Without autonomy, EU will continue to be on the menu


That some European leaders will join Ukrainian President Volodymyr Zelensky to meet US President Donald Trump in Washington shows their concern that Kyiv will not be treated "fairly" in any potential deal and Europe's security concerns will not be addressed by an end to the Ukraine crisis negotiated between the United States and Russia.
The Zelensky-Trump meeting comes shortly after a three-hour dialogue between the US leader and his Russian counterpart in Anchorage, Alaska, the first of its kind since Trump took office in January. And it is widely believed that the meeting between the US and its allies will touch upon some key issues, such as whether Ukraine will need to cede territory for a deal.
Since the majority of the North Atlantic Treaty Organization members have agreed to raise their defense spending from 2 percent of GDP to 5 percent, most of which will be spent buying US weapons, and the US has already inked a mineral resource agreement with Ukraine, the Trump administration has already leveraged the conflict to get the maximum gains it can from Ukraine and European countries.
After that Washington has turned attention to try and broker a ceasefire so it can see what the US can seek to get from Russia.
To this end, it has been hammering home the fact that without the support of the US, Kyiv and the European countries would not be able to sustain the conflict, not to mention hold the front line where it is.
It is the European Union that has put itself in such a difficult position by ending its pursuit of autonomy initiated by former German chancellor Angela Merkel during her time in office from 2005 to 2021.
During Merkel's tenure as the German leader that had unique influence on the EU, the bloc tried to keep a balance between the US and Russia and acted with its due confidence on the world stage as one pole of a nascent multipolar world.
But after Merkel's retirement, the EU has thrown itself into the arms of the US. Many industrial, technological, as well as economic and trade policies that had proved effective in enabling the EU to stand on its own feet during Merkel's days have been dropped.
Blindly following Washington's foreign and geopolitical policies has not made the EU safer but a buffer zone and a coffer-filler for the US. It is no coincidence that the Russia-Ukraine conflict broke out less than two months after Merkel's retirement.
So given the huge gap between what the EU wants and what it has, there might be even fiercer discussions between the European visitors and their US hosts in Washington this week than the widely televised meeting between Zelensky and Trump in the White House in late February.
Compared with then, the US has steadily advanced its agenda on the Ukraine crisis.
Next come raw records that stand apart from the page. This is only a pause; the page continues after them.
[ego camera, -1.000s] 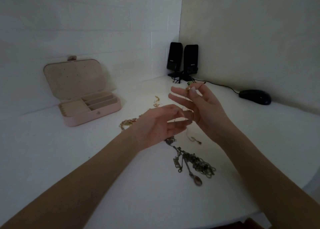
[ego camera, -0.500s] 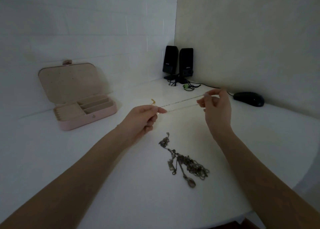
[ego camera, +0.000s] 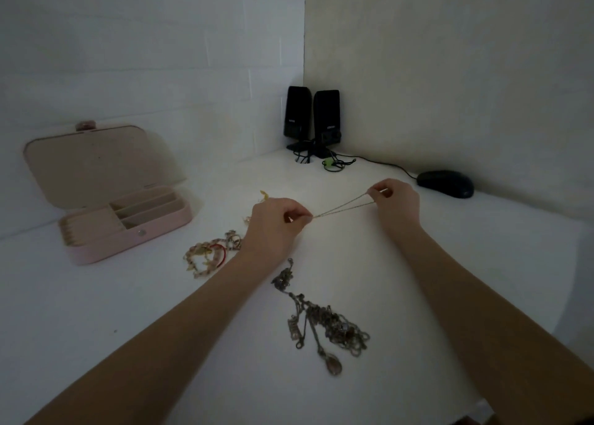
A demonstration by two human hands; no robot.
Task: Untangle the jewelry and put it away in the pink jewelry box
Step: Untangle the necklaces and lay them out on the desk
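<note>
A thin gold chain [ego camera: 342,206] is stretched taut above the white table between my two hands. My left hand [ego camera: 276,228] pinches its lower end, and my right hand [ego camera: 397,199] pinches the doubled upper end. The pink jewelry box [ego camera: 128,235] stands open at the left, its lid leaning back against the wall and its compartments showing. A tangle of dark silver chains with a pendant [ego camera: 324,321] lies on the table between my forearms. A heap of pinkish beaded bracelets with a red band [ego camera: 209,254] lies left of my left wrist.
Two black speakers [ego camera: 311,116] with cables stand in the far corner, a small green piece [ego camera: 328,164] in front of them. A black computer mouse [ego camera: 445,183] sits at the right by the wall. A small yellow piece [ego camera: 264,194] lies behind my left hand.
My hands have gone from close together to apart, drawing the gold chain out straight between them. The camera view has shifted, bringing the beaded bracelets into sight.
</note>
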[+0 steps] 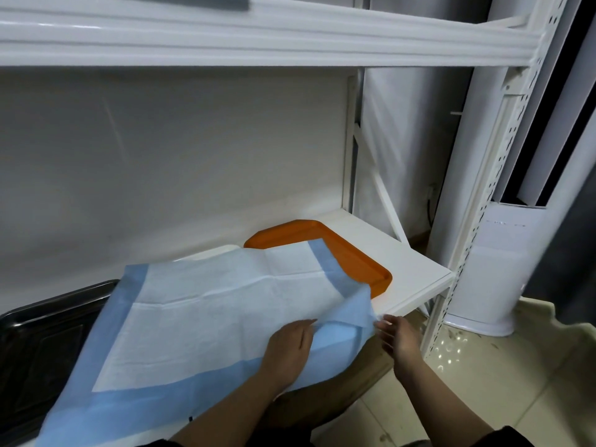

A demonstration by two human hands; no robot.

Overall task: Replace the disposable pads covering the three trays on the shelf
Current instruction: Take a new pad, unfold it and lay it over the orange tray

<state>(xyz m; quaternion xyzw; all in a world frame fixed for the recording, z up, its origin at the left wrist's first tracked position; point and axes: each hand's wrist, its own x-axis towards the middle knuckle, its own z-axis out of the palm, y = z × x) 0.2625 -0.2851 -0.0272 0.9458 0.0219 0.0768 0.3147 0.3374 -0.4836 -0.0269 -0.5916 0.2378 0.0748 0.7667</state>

Now it is time for Kyiv and its European supporters to accept the painful fact that they lack the necessary means to defend their own core interests in not only the conflict but also in their dealings with the US.
The EU is now experiencing the consequences of its choice over the past few years. It has to accept that the US is a self-centered ally that is ready to loot a burning house.
It will certainly take a long process to resolve the Ukraine crisis. Even so, none of the stakeholders, except the US, might feel happy with the final deal.
At least if the end of the crisis can serve to prompt the EU to resume its pursuit of autonomy, the blood will not have been shed in vain. But before the EU grasps its own fate in its hands, it will continue to be on the menu.